D’un sourire provocateur, mon interlocuteur ajoute: si vous pensiez qu’ils sont seuls dans cette sale affaire, vous vous trompez grandement.  Je réponds: je ne comprends pas.  Je veux dire qu’il ya des politiciens, des hommes d’affaires, des policiers, etc. dans cette saleté, avait-il dit.   

 

Je réplique, mais, comment ça?

 

Avant de répondre à ma question, le gardien qui était très abondant dans ses réponses, d’un coup était devenu prudent.  Il m’avait demandé de ne pas citer son nom.  Comment ça ?, je dis.   Je ne suis pas journaliste.  Et si je l’étais, je serais dans l’opposition. À cette réponse, le gardien ouvre grandement ses yeux pour me dire: Vous me faites rire monsieur.  Vous parlez de quelle opposition?
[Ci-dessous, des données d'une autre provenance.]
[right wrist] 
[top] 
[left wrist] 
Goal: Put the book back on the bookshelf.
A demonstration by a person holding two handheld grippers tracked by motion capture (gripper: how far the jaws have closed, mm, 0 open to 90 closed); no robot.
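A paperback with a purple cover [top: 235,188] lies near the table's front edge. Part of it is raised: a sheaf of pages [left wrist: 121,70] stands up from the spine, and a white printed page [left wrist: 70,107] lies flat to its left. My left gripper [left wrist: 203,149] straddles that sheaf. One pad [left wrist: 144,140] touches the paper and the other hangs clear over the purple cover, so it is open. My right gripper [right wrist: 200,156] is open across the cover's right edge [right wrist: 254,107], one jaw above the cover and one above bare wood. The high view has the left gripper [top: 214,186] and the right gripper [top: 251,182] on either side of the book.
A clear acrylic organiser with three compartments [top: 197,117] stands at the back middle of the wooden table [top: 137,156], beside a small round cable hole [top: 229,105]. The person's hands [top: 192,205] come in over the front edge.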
Celle qui est toujours en opposition à elle même ou celle qui fait équipe avec le bon médecin, mais mauvais administrateur?   

 

Pour calmer sa peur, je réponds:  je comprends votre préoccupation.  Je ne suis ni journaliste ni membre de l’opposition qui se positionne pour un poste.  Je suis tout simplement un patriote.  Je vous garantis que je ne vais pas citer votre nom, faites-moi confiance   à cette phrase, il se sent plus confortable pour faire les révélations suivantes. 

 

Ainsi, il enchaîne : comme le bâtiment, sans électricité, en état de délabrement, patauge dans les eaux sales, des boues et des montagnes d’ordures, chaque soir, des insectes dérangeaient toujours mon sommeil.   C’est ainsi, un soir, il était après 10 heures, quand j’ai vu arriver une grosse voiture de couleur noire, immatriculée service de l’État.  Vous n’allez pas me croire, j’ai vu descendre des parlementaires très connus, avec deux grosses enveloppes jaunes maculées de sang.  Ils étaient venus rencontrer le chef des bandits pour négocier des actes déshonorables sur la population.  Il y a de cela un mois, ces honorables parmi les plus déshonorables de la république étaient accompagnés d’un ancien ministre, des policiers et d’une jeune dame qui était directrice de l’une des boîtes de l’État.  

 

Pour me ridiculiser, il ajoutait: je ne pense pas que je vous apprends rien de nouveau.  De toute façon, ce n'était pas la première fois. Et ce ne sera pas la dernière fois non plus.  Donc, croyez-moi, l’hôpital est piégé .  

 

Donc, le PM (Premier médecin de l’hôpital) est inefficace.  Les bandits imposent leurs propres lois aux patients ainsi que dans des quartiers périphériques de l’hôpital.  Dans de telles conditions , pour quelqu’un qui n’a ni la légitimité ni la volonté de faire quoi que ce soit, le docteur administrateur ne devrait rien faire sinon que de remettre sa démission, avait conclu mon interlocuteur  qui exprimait, à cœur ouvert, son ras-le-bol par rapport au délabrement de l’institution, l’insécurité galopante, le kidnapping, le viol, le vol, la corruption, et pire, la désinvolture et la complicité des autorités infernales avec soldats apocalyptiques répandant  mort urbi et orbi.